I continued “I know you told me there’s no need for studying. But there’s a need because I want to complete my studies. Firstly I didn’t know how. Then I asked Najma, you know the daughter of Rehana aunty, our neighbour? She told me about this old but reputed college three blocks away from here, she herself had completed her Bachelor of Arts from there, I visited that college this morning.”

“Are you out of your mind?” Murtaza asked.

“At first I was very scared going alone remembering all the crime scenes I have watched on TV and also considering the fact that I had never managed to go out alone and do anything on my own back in Lahore”, I said “There was huge traffic and a huge crowd on roads adding to my fear but the college was not that far so I decided to walk. I asked for directions from the people on my way reluctantly, but surprisingly nobody misguided. They cooperated and even showed respect calling me sister, madam. I finally found the college. I talked to the admission section, they were professional in their dealing and luckily the admissions are open at the moment.”

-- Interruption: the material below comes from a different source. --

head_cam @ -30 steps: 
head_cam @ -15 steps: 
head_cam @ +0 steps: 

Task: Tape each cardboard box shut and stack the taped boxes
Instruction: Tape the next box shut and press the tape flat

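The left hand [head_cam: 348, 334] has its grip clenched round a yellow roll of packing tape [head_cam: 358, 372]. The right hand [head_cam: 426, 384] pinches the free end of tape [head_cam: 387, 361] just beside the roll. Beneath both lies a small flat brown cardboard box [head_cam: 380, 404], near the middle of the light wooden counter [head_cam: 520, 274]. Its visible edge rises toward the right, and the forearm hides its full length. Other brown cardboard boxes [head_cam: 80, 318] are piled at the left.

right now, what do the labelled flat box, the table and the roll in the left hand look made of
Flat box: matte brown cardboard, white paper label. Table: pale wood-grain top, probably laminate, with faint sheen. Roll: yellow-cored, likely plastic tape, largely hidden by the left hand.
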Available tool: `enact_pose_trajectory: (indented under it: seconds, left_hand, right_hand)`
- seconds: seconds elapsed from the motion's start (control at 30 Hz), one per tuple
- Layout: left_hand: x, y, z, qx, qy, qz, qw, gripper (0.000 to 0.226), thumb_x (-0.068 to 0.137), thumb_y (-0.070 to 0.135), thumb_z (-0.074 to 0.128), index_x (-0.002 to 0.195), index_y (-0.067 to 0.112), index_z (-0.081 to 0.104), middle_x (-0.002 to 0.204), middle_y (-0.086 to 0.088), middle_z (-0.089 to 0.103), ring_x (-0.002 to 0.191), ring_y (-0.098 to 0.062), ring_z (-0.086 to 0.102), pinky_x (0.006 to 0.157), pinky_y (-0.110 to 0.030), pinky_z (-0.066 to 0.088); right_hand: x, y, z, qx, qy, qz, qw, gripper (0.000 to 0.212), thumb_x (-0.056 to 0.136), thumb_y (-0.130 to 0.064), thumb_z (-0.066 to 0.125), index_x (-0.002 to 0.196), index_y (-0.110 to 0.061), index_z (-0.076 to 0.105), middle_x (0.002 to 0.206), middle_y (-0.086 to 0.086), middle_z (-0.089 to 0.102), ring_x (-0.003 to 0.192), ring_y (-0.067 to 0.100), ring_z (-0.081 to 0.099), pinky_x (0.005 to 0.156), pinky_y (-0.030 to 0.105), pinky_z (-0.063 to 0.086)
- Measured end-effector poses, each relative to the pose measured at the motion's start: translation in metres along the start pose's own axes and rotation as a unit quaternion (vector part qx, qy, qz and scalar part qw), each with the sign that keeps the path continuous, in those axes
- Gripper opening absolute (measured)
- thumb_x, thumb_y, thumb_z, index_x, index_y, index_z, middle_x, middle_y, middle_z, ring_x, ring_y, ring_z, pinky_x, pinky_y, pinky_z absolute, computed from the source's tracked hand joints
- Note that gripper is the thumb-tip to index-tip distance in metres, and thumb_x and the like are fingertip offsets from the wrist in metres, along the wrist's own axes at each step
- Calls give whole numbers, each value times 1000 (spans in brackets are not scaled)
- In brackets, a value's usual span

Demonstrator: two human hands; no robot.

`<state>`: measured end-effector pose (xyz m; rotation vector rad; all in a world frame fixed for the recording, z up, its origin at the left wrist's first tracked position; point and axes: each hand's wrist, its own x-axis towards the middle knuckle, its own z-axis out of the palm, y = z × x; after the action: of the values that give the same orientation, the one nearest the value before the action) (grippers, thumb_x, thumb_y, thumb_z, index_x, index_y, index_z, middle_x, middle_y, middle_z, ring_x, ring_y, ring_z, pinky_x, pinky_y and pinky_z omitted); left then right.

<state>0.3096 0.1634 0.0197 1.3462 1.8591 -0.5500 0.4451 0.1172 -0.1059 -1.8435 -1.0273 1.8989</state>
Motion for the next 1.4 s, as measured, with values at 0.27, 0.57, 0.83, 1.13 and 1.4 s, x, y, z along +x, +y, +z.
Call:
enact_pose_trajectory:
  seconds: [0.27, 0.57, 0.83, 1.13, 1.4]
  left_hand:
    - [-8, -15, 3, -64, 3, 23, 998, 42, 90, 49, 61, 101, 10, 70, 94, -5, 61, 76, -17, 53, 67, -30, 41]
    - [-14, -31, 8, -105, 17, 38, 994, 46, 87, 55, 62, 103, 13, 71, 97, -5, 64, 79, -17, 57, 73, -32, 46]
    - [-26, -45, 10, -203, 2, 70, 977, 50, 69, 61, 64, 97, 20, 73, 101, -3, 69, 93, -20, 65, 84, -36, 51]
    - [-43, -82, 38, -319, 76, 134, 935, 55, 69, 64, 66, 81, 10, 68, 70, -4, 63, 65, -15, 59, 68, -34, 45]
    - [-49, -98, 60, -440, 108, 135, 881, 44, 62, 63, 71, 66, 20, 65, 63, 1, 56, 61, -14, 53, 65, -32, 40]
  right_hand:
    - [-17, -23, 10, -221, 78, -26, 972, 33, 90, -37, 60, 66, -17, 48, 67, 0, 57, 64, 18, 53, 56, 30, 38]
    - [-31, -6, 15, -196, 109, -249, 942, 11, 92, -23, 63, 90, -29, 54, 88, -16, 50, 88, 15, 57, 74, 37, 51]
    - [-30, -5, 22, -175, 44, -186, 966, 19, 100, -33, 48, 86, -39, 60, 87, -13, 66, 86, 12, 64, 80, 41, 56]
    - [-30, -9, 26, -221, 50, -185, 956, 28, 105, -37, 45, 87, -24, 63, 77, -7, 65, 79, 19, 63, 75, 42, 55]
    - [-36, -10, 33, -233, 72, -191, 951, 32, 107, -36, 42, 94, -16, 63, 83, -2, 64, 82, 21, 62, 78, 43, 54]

“Did you tell your family about this?” Murtaza asked angrily

“I talked to amma about it on phone she doesn’t have any issues. I will be back by 2 in the afternoon. Classes are from 8-1 pm daily. Trust me it will not disturb my household life.” I replied
‘ What nonsense! I told you it’s not safe…” Murtaza tried saying

“ It’s not that bad either.” I interrupted him. “You have also been living here in this city since birth right? You Karachiwalay are still managing in the same uncertain conditions?” I continued, “ And one more thing I plan to go to the beach this week. I will ask Najma to go with me if she can’t then I will manage to go alone. You don’t have to disturb your routine for me.” I said matter-of-factly, I looked him in the eyes, my stare unflinching, then I looked down at my dinner plate and started finishing the rice, calmly.

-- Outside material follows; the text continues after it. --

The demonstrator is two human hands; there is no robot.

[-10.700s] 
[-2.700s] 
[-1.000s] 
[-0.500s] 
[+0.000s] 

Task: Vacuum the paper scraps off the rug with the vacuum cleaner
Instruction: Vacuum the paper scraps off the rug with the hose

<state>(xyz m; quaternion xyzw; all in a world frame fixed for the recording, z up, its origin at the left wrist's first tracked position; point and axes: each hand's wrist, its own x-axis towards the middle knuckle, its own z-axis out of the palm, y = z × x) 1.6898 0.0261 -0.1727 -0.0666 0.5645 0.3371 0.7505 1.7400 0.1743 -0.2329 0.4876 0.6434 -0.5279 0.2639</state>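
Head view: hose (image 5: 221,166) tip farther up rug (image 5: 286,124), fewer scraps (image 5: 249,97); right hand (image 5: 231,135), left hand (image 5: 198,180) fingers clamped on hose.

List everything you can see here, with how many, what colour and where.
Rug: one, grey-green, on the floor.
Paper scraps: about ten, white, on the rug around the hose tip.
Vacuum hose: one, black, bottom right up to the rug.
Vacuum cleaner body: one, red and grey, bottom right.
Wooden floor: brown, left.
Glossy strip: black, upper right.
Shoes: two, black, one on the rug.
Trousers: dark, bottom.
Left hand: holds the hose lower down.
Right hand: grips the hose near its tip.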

I could feel his eyes on me as I ate. He remained silent; he kept staring, after a long and uncomfortable pause that seemed like eternity, he finally said, “You don’t have to go with anyone else or alone I will go with you.” He finished his dinner then got up and left for his usual reading.
I saw him leaving then I got up and came to the big glass window. I looked out at the rush, at the city that never sleeps. One could never understand standing on the surface, one had to dive to realize, I thought. The wonder that is Karachi as a whole and how it worked despite its conditions finally making sense. Laurent Grant’s “Karachi: Ordered disorder and the struggle for the city” I read earlier finally making sense.

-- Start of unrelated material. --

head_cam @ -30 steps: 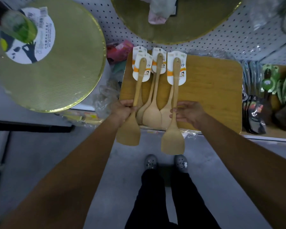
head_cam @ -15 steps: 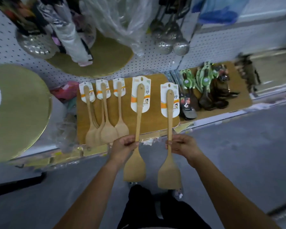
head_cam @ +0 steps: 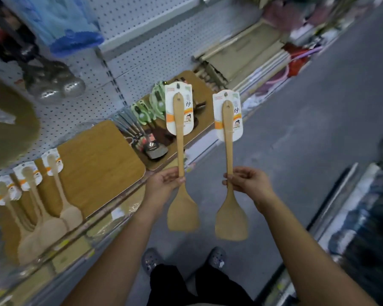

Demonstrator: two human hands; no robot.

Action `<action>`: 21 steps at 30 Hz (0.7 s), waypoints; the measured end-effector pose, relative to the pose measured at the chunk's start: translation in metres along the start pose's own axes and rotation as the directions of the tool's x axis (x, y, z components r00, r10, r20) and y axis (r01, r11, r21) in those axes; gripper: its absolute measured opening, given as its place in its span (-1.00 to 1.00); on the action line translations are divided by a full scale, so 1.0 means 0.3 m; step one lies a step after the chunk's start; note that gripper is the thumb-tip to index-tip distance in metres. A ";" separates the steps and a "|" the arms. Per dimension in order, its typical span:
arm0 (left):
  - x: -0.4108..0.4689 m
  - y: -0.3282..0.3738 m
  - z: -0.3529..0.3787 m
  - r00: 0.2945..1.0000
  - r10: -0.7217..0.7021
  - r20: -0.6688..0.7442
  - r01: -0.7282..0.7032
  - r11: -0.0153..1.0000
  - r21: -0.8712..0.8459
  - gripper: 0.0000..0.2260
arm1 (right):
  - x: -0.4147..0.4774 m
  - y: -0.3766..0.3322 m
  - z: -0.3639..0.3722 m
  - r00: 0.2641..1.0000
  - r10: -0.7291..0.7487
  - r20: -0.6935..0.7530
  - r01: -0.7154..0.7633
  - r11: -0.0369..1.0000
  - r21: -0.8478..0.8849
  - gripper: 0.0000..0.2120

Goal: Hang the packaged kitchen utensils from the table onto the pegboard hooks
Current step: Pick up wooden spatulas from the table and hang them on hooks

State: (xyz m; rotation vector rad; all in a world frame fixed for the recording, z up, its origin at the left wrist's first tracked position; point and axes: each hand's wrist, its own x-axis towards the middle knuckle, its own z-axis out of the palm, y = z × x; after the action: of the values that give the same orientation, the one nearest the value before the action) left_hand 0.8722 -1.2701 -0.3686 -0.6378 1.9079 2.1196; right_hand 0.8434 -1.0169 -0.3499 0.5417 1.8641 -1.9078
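Left hand (head_cam: 166, 182) pinched the slim handle of a pale wooden spatula with a white, orange-banded card label (head_cam: 180, 138), with the blade below the fingers and the card end pointing away. Right hand (head_cam: 248, 182) gripped a second matching carded wooden spatula (head_cam: 230, 219) just beside it, the two apart and roughly parallel. Left of the left hand, three carded wooden spoons (head_cam: 51, 226) lay on a brown wooden board (head_cam: 97, 164). Beyond the hands, green-handled utensils (head_cam: 142, 111) lay under a white perforated pegboard (head_cam: 128, 21). Below the hands were grey clogs (head_cam: 149, 259).

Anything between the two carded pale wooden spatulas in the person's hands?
Bare, per head view. The left hand grips the left wooden spatula, the right hand the right wooden spatula; shelf edge and grey floor show behind the gap.
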 end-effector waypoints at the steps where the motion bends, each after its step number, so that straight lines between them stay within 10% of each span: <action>1: 0.015 0.014 0.072 1.000 0.002 0.024 -0.002 1.000 0.001 -0.70 | -0.001 -0.014 -0.072 1.000 -0.010 -0.020 0.011 1.000 0.013 -0.90; 21: 0.545 0.314 0.938 0.965 0.039 0.261 -0.053 0.998 0.044 -0.70 | 0.336 -0.417 -0.789 0.961 -0.051 -0.272 0.088 0.988 0.125 -0.85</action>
State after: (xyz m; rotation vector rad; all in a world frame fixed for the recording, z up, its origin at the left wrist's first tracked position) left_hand 0.6386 -1.0262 -0.3413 -0.2900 1.8397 2.0575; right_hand 0.6877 -0.7808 -0.3065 0.8249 1.9464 -2.1080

At last, had a lot to tell Ayesha, a light smile touched my lips at the thought. Perhaps I still couldn’t tell what Karachi was? But it did stand out as walking on its two feet in the face of gale looking it bravely in the eyes. Perhaps I couldn’t walk as yet but it did show me to stand firmly on my own feet. A time might come when I might walk as strongly and independently facing what come may. A time might come when I will teach and enlighten other’s path just as I was shown the way not in the 20 years of my life but in a few months in this unusual place.

I looked at the radiant lights. The glowing, lustrous lights in the city of lights stared at me. I smiled and stared back.